Friday, August 03, 2007

What Makes QlikTech So Good?

To carry on a bit with yesterday’s topic—QlikTech fascinates me on two levels: first, because it is such a powerful technology, and second because it’s a real-time case study in how a superior technology penetrates an established market. The general topic of diffusion of innovation has always intrigued me, and it would be fun to map QlikView against the usual models (hype curve, chasm crossing, tipping point, etc.) in a future post. Perhaps I shall.

But I think it’s important to first explain exactly just what makes QlikView so good. General statements about speed and ease of development are discounted by most IT professionals because they’ve heard them all before. Benchmark tests, while slightly more concrete, are also suspect because they can be designed to favor whoever sponsors them. User case studies may be most convincing evidence, but resemble the testimonials for weight-loss programs: they are obviously selected by the vendor and may represent atypical cases. Plus, you don’t know what else was going on that contributed to the results.

QlikTech itself has recognized all this and adopted “seeing is believing” as their strategy: rather than try to convince people how good they are, they show them with Webinars, pre-built demonstrations, detailed tutorials, documentation, and, most important, a fully-functional trial version. What they barely do is discuss the technology itself.

This is an effective strategy with early adopters, who like to get their hands dirty and are seeking a “game changing” improvement in capabilities. But while it creates evangelists, it doesn’t give them anything beyond than own personal experience to testify to the product’s value. So most QlikTech users find themselves making exactly the sort of generic claims about speed and ease of use that are so easily discounted by those unfamiliar with the product. If the individual making the claims has personal credibility, or better still independent decision-making authority, this is good enough to sell the product. But if QlikTech is competing against other solutions that are better known and perhaps more compatible with existing staff skills, a single enthusiastic advocate may not win out—even though they happen to be backed by the truth.

What they need is a story: a convincing explanation of WHY QlikTech is better. Maybe this is only important for certain types of decision-makers—call them skeptics or analytical or rationalists or whatever. But this is a pretty common sort of person in IT departments. Some of them are almost physically uncomfortable with the raving enthusiasm that QlikView can produce.
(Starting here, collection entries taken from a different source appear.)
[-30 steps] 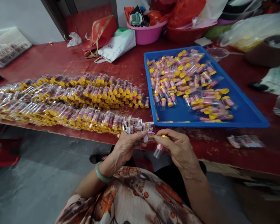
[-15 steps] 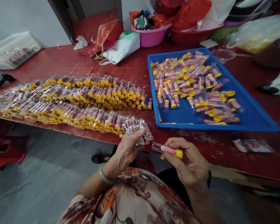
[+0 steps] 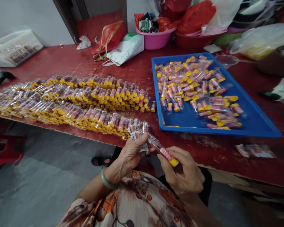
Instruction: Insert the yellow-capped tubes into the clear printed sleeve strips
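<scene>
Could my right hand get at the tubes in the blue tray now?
Probably yes: the tubes lie uncovered in the blue tray, just beyond the right hand, though that hand holds a yellow-capped tube.

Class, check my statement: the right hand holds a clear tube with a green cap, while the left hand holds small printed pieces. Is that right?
Not quite: the cap is yellow, not green, as the head view shows. The right hand does hold the clear tube, and the left hand does hold small printed pieces.
</scene>
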Tool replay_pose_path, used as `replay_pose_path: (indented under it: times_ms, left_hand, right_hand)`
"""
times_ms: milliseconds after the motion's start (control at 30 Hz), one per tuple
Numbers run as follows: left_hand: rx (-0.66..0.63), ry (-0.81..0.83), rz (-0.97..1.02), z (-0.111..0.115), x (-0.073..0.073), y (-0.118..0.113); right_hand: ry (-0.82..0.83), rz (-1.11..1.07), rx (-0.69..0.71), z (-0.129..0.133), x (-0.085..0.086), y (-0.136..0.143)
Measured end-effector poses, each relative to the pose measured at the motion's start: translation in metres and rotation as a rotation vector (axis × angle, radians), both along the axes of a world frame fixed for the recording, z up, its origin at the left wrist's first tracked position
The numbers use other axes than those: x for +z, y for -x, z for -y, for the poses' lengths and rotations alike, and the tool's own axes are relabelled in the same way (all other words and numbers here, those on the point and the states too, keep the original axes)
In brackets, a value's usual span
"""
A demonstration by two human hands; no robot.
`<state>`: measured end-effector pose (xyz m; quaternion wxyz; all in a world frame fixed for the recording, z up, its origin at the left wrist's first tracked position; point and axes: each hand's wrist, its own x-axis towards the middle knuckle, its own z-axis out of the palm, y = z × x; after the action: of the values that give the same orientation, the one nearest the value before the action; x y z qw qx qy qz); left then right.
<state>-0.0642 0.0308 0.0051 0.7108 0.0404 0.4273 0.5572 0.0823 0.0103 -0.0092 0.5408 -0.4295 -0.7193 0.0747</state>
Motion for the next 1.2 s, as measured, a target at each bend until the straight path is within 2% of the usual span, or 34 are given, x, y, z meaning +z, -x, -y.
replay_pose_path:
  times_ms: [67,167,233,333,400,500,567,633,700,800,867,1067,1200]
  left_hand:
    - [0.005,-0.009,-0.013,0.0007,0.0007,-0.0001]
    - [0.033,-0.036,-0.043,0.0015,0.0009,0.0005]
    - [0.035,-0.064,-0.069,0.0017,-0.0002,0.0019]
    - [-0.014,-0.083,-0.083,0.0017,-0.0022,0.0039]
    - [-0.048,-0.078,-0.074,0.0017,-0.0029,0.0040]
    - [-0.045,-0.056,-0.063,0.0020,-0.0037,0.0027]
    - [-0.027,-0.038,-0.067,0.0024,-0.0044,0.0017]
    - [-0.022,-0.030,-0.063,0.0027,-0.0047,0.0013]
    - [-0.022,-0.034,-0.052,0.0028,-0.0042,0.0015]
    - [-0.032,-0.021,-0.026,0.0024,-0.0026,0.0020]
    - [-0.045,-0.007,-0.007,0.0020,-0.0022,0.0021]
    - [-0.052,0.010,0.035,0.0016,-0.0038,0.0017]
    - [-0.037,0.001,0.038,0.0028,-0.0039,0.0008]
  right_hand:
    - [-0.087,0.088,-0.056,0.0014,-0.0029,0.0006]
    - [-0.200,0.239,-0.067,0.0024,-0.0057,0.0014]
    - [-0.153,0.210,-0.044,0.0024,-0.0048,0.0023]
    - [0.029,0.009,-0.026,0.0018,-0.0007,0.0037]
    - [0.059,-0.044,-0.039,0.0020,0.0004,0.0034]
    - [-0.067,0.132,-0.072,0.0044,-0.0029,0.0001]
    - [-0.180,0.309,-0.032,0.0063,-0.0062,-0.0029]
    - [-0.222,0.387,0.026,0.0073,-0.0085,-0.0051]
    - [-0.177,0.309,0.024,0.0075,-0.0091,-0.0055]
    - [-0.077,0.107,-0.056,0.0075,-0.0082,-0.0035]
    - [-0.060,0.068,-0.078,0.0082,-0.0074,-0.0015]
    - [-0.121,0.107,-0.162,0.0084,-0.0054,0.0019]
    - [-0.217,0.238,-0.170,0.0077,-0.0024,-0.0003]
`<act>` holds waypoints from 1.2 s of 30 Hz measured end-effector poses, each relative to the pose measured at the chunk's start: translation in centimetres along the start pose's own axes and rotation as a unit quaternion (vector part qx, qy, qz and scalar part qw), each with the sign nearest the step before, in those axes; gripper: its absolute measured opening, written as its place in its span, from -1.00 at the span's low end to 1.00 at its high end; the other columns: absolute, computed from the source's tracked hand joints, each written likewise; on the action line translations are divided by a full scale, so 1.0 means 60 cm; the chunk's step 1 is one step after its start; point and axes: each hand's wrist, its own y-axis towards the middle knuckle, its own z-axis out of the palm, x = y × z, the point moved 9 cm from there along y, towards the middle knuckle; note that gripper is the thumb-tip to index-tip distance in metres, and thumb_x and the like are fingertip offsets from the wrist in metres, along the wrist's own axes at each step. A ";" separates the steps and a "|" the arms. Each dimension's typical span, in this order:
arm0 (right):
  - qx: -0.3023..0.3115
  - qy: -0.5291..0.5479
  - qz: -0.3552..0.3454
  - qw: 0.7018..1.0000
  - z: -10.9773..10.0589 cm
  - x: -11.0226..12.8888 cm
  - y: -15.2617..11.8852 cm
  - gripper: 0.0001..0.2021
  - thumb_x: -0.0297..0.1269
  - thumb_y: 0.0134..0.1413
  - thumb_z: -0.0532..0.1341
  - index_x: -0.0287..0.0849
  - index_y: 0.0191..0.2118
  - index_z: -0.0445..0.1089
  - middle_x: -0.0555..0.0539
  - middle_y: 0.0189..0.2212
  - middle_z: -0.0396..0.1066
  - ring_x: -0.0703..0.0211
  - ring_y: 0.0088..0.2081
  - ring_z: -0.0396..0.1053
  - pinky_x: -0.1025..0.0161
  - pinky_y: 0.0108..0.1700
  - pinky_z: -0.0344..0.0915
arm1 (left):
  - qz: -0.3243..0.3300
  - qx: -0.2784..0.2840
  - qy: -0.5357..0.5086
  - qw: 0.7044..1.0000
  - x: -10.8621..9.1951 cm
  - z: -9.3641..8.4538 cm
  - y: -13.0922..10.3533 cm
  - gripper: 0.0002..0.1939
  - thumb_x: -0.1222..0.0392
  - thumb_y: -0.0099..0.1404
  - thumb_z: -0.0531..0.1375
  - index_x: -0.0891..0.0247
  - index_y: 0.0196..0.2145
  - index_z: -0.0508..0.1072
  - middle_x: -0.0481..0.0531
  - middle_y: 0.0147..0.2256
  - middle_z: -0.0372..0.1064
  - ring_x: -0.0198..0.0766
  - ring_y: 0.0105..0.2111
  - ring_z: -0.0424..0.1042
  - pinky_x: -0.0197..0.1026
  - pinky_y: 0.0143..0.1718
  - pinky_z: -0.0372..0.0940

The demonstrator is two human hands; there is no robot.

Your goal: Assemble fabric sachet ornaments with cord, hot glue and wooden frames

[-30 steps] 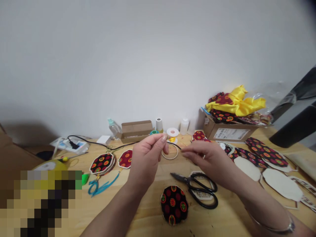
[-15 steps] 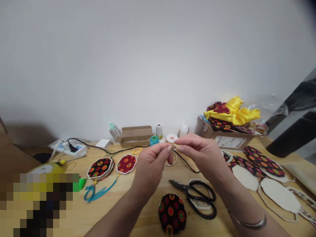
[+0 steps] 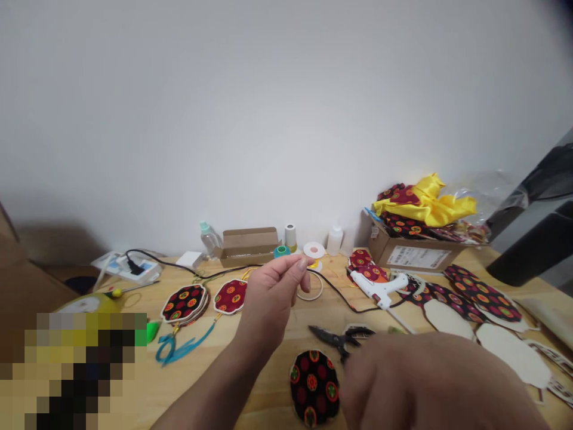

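My left hand (image 3: 277,292) is raised over the middle of the table, thumb and forefinger pinched together; whatever is between the fingertips is too small to make out. Low at the right, my right hand (image 3: 430,382) is smeared by motion and covers the handles of the black scissors (image 3: 333,339); its fingers do not show clearly, nor whether they grip. Just left of it lies a round black fabric-covered piece (image 3: 314,388) with red and orange flower motifs. A white glue gun (image 3: 378,286) rests beyond my right hand.
Finished pendants, black (image 3: 184,303) and red (image 3: 229,296), lie at left with blue ribbon (image 3: 183,351). Along the wall stand a cardboard tray (image 3: 250,246) and small bottles (image 3: 335,240). A box (image 3: 416,254) of fabric sits right, near white panels (image 3: 513,352).
My right hand has left my left hand's fingertips and come down toward me over the scissors, uncovering the glue gun. My left hand keeps its pinch, nearly in place.
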 end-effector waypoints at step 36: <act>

So let me try to articulate exactly what makes QlikView so good. The underlying technology is what QlikTech calls an “associative” database, meaning data values are directly linked with related values, rather than using the traditional table-and-row organization of a relational database. (Yes, that’s pretty vague—as I say, the company doesn’t explain it in detail. Perhaps their U.S. Patent [number 6,236,986 B1, issued in 2001] would help but I haven’t looked. I don’t think QlikTech uses “associative” in the same way as Simon Williams of LazySoft, which is where Google and Wikipedia point go when you query the term.)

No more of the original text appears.